Arena BioWorks
- Founded: January 12, 2024
- Founder: Stuart Schreiber
- Type: Private biomedical research institute
- Headquarters: 399 Binney Street, Kendall Square, Cambridge, Massachusetts, United States
- Key people: Stuart Schreiber (CEO), Steve Pagliuca (Executive Chair), Tom Cahill (Managing Director)
- Funding: $500 million (private)
- Website: arenabio.works

= Arena BioWorks =

Biomedical research company in Cambridge

Arena BioWorks was a privately funded, for‑profit biomedical research institute in Kendall Square, Cambridge, Massachusetts. Launched in January, 2024, it sought to shorten the path from biological insight to therapeutic development by combining basic research and company creation under one roof. It closed in November 2025.

== History ==
The origins of Arena BioWorks go back to early 2020, when cofounder Stuart Schreiber and a group called “Scientists to Stop COVID‑19” coordinated efforts to accelerate vaccine and therapeutic development during the SARS‑CoV‑2 pandemic, inspiring the concept of applying “warp‑speed” strategies to other diseases. Following more than two years of planning, the institute operated in stealth mode beginning mid‑2023 at 399 Binney Street with approximately 50 scientists before its public unveiling on January 12, 2024.

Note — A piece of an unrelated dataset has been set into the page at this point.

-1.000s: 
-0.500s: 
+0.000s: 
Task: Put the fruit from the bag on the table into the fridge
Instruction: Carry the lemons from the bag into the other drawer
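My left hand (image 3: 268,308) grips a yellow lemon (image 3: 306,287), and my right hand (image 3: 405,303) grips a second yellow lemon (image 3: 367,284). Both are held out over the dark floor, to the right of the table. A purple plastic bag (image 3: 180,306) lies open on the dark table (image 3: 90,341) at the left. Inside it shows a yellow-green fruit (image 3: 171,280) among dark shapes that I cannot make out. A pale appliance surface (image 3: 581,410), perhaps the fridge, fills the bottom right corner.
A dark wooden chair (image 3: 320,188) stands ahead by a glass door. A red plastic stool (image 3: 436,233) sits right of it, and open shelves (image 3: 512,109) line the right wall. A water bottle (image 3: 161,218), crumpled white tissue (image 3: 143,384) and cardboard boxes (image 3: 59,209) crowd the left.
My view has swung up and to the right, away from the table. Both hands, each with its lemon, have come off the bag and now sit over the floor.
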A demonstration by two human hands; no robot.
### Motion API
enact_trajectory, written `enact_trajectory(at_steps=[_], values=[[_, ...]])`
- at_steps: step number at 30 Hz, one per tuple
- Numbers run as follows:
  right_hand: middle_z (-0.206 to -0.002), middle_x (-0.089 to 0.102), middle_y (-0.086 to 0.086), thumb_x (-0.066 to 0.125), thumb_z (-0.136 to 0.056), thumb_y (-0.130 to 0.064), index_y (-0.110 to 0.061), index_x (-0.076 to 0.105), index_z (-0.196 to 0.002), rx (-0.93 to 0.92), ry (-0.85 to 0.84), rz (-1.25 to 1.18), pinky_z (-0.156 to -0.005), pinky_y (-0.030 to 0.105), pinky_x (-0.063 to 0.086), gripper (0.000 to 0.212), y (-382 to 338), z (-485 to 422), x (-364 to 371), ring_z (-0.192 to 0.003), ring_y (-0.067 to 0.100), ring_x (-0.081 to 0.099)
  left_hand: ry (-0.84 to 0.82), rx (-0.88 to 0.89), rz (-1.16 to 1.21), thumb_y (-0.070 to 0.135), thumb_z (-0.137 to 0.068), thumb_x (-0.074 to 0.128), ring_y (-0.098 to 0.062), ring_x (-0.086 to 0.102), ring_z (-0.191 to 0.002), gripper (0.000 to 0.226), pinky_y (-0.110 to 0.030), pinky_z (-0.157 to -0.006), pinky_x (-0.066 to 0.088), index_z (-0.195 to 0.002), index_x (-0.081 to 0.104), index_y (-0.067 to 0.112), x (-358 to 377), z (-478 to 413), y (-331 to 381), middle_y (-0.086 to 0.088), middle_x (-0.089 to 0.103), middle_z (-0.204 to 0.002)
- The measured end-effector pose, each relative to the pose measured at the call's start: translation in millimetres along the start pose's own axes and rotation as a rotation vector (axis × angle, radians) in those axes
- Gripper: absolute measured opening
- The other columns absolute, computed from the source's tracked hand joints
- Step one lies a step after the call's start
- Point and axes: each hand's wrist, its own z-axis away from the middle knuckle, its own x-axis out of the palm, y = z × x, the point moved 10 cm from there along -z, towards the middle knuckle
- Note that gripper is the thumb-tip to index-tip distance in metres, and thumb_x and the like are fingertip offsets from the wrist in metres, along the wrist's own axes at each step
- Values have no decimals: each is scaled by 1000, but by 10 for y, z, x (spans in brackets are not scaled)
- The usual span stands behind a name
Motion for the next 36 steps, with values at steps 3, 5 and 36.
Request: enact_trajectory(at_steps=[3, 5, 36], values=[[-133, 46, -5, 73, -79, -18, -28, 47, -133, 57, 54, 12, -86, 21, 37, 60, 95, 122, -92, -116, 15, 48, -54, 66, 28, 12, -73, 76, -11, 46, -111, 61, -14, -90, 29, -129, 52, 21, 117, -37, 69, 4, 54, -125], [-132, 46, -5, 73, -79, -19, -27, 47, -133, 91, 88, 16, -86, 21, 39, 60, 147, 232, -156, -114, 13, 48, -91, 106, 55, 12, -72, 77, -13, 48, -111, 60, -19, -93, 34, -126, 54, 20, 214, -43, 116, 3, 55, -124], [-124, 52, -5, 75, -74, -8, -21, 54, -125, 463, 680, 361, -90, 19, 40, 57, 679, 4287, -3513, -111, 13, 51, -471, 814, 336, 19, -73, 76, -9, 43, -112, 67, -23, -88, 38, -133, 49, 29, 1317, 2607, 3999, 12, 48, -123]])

== Governance and funding ==
Arena BioWorks is governed by a management committee comprising Stuart Schreiber (CEO), Steve Pagliuca (executive chair), and Tom Cahill (managing director of Newpath Partners). The institute was capitalized with $500 million in private funding from investors including Pagliuca, Michael Dell, Michael Chambers, Jim Breyer, and Elisabeth DeLuca. Investors receive up to 30 percent of profits from spin‑out companies, with remaining proceeds allocated to scientist compensation, operations, and an endowment for future research.

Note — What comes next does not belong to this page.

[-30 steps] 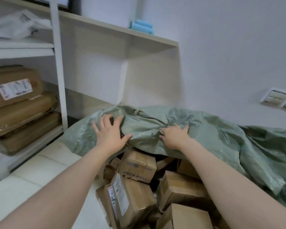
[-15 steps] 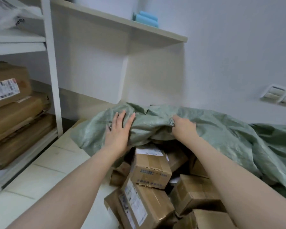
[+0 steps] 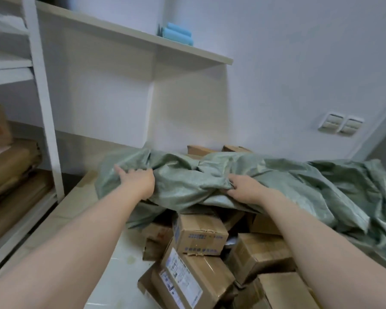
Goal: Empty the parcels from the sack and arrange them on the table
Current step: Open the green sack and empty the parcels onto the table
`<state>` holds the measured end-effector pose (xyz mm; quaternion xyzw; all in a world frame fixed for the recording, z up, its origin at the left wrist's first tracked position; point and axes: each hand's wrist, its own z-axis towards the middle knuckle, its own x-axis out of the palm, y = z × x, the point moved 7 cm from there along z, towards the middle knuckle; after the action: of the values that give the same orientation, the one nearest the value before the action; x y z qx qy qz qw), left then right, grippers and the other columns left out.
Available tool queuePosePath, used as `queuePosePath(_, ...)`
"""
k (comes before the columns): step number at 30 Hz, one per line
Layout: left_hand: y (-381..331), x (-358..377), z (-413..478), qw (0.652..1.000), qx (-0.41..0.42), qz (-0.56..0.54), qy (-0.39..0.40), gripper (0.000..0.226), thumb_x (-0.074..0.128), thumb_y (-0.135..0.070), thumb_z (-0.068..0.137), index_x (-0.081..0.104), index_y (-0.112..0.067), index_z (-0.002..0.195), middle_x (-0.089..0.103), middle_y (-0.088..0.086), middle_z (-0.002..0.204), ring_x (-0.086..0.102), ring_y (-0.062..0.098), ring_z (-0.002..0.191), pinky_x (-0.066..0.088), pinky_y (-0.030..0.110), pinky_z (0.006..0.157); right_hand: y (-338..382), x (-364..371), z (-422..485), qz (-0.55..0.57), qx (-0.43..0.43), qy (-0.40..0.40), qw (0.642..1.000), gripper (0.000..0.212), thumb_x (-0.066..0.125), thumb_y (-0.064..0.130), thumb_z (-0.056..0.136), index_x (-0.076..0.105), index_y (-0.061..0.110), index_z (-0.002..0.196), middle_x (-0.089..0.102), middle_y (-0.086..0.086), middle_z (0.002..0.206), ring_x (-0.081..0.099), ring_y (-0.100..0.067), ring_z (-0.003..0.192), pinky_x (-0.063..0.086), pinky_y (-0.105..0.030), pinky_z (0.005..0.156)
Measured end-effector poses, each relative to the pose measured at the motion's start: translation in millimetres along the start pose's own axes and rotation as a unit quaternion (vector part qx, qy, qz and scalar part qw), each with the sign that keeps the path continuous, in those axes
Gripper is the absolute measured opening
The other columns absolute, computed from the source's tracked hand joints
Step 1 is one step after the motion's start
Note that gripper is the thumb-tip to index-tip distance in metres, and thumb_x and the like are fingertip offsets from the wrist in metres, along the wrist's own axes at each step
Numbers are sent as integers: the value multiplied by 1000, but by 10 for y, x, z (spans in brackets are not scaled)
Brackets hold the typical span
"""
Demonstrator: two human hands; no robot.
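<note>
A grey-green woven sack lies crumpled over a heap of brown cardboard parcels on the pale table. My left hand grips a bunched fold of the sack at its left end. My right hand grips the sack's near edge in the middle, fingers curled into the fabric. Several taped parcels with white labels spill out below the lifted edge. Two more parcel corners poke up behind the sack by the wall.
A white shelf unit stands on the left with flat brown parcels stacked on its lower levels. Blue rolls lie on the upper shelf. Wall sockets sit at the right.
Both hands have pulled the sack's edge back and up, away from me. More parcels now show under it, and parcel corners appear behind the sack.
</note>
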<state>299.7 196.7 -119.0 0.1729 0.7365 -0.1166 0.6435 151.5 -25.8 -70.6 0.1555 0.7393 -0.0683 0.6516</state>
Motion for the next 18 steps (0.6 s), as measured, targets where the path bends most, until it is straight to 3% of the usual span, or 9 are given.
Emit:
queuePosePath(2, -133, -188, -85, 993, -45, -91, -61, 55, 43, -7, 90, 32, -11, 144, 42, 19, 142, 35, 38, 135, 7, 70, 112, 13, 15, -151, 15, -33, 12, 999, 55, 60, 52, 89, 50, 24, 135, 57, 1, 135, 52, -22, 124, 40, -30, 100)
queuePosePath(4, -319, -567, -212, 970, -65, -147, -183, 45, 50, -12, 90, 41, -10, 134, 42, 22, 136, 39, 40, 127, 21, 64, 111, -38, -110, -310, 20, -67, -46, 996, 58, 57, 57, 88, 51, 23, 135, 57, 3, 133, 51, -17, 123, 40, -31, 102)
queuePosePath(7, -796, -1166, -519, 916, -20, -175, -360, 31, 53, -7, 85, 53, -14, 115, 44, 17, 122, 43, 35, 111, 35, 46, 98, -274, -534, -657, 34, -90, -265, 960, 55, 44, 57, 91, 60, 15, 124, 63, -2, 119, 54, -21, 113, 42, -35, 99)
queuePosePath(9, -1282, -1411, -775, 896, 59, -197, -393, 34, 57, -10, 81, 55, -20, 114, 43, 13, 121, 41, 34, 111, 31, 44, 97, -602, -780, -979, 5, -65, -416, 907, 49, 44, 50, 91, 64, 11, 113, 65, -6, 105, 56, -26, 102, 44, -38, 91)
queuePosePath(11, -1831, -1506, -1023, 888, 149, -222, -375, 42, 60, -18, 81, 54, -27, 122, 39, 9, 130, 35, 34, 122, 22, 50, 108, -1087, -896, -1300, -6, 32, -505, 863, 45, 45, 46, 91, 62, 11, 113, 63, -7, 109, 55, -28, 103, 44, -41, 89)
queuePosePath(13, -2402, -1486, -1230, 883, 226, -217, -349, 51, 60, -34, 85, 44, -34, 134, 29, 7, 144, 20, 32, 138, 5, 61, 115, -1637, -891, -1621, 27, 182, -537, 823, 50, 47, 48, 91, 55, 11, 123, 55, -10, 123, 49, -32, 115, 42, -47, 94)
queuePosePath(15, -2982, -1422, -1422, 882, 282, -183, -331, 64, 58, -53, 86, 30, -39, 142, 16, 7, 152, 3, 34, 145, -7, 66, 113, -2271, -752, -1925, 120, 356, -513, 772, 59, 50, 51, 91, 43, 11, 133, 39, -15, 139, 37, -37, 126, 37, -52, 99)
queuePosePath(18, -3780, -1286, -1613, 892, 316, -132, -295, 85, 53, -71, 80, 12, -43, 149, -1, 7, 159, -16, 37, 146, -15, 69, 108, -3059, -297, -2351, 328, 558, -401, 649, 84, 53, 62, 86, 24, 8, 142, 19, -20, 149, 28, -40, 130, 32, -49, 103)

== Location and facilities ==
The institute is headquartered at 399 Binney Street in Kendall Square, near research organizations such as the Broad Institute, Whitehead Institute, Koch Institute, and McGovern Institute for Brain Research.

== Scientific model and approach ==
Arena BioWorks employs a staff‑scientist model that decouples research from academic training, offering permanent positions rather than relying on graduate students or postdoctoral fellows. The institute integrates discovery with in‑house company formation, aiming to streamline translation of basic research into therapeutic candidates.

== Leadership ==
- Stuart Schreiber, chemical biologist and Harvard University professor, is chief executive officer.
- Steve Pagliuca is the executive chair of the board.
- Tom Cahill (entrepreneur) represents venture interests on the management committee.

== Scientific team ==
The core scientific leadership includes J. Keith Joung, an innovator in CRISPR technology who joined from Massachusetts General Hospital as lead translator.

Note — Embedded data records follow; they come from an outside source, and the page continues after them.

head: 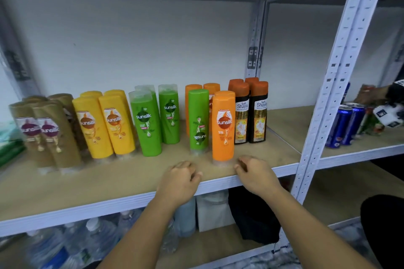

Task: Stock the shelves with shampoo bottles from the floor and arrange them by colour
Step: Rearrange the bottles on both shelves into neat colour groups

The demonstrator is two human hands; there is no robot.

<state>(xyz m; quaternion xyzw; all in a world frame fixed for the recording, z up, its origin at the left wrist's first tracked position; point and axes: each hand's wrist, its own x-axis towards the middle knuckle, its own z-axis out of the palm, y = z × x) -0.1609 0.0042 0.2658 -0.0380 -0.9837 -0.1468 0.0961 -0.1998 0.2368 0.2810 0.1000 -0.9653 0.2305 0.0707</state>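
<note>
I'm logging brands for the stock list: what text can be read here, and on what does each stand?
"sunsilk": brown bottles, yellow bottles, green bottles, front orange bottle.
"sunsilk", upside down: inverted green bottle among the orange ones.
"Safi Shayla": two front black bottles with orange caps.
Small print on all the labels, and the blue cans: too blurred to read.

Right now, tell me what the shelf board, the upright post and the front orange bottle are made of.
The shelf board: probably pressed wood, matte tan, speckled. The upright post: likely painted metal, pale grey, punched slots. The front orange bottle: smooth, slightly glossy opaque plastic, clear cap underneath.
</note>
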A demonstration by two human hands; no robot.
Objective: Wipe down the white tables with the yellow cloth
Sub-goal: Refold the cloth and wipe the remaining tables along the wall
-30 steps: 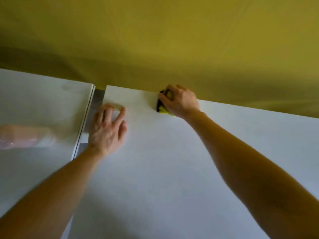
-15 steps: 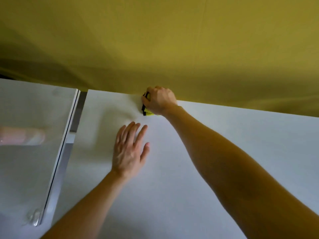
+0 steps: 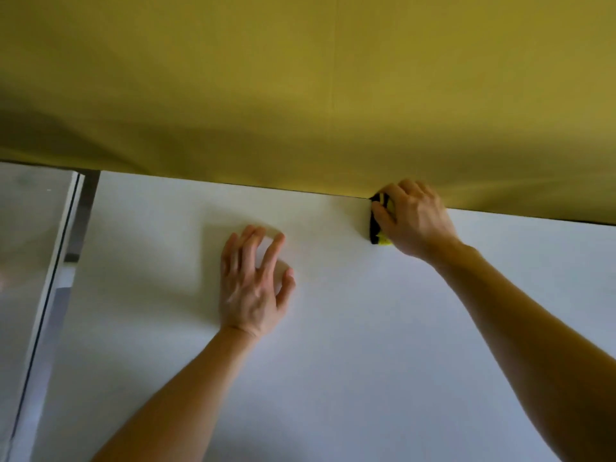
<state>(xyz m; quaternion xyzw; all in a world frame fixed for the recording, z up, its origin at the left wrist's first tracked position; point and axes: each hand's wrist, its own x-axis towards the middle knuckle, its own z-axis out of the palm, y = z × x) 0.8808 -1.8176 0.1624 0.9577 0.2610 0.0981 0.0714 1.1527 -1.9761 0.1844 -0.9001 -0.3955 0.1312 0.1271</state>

== Research focus and platforms ==
Arena BioWorks pursues a broad, disease‑agnostic strategy, prioritizing brain health, oncology, immunology, and aging based on genetic and mechanistic insights. The institute’s platform technologies include small‑molecule and protein therapeutic discovery, chemoproteomics, molecular glues, covalent drug design, high‑throughput screening, protein and antibody engineering, gene and epigenetic editing, cell and gene therapies, biomanufacturing, and data science.

== Reception and criticism ==
Commentators have likened Arena BioWorks to the “Bell Labs of Biotech,” citing its for‑profit model and expansive funding as an experimental approach to translational research. Critics have raised concerns that lucrative compensation packages may create a “brain drain” from academic institutions, potentially undermining the training and mentorship of future scientists. Others, including MIT’s Robert Langer, have argued that nonprofit and for‑profit research entities can coexist, each contributing to advances in human health.

== Collaborations ==
The Broad Institute has signaled interest in exploring collaborative research opportunities with Arena BioWorks, recognizing potential synergies between nonprofit and for‑profit science communities in Kendall Square.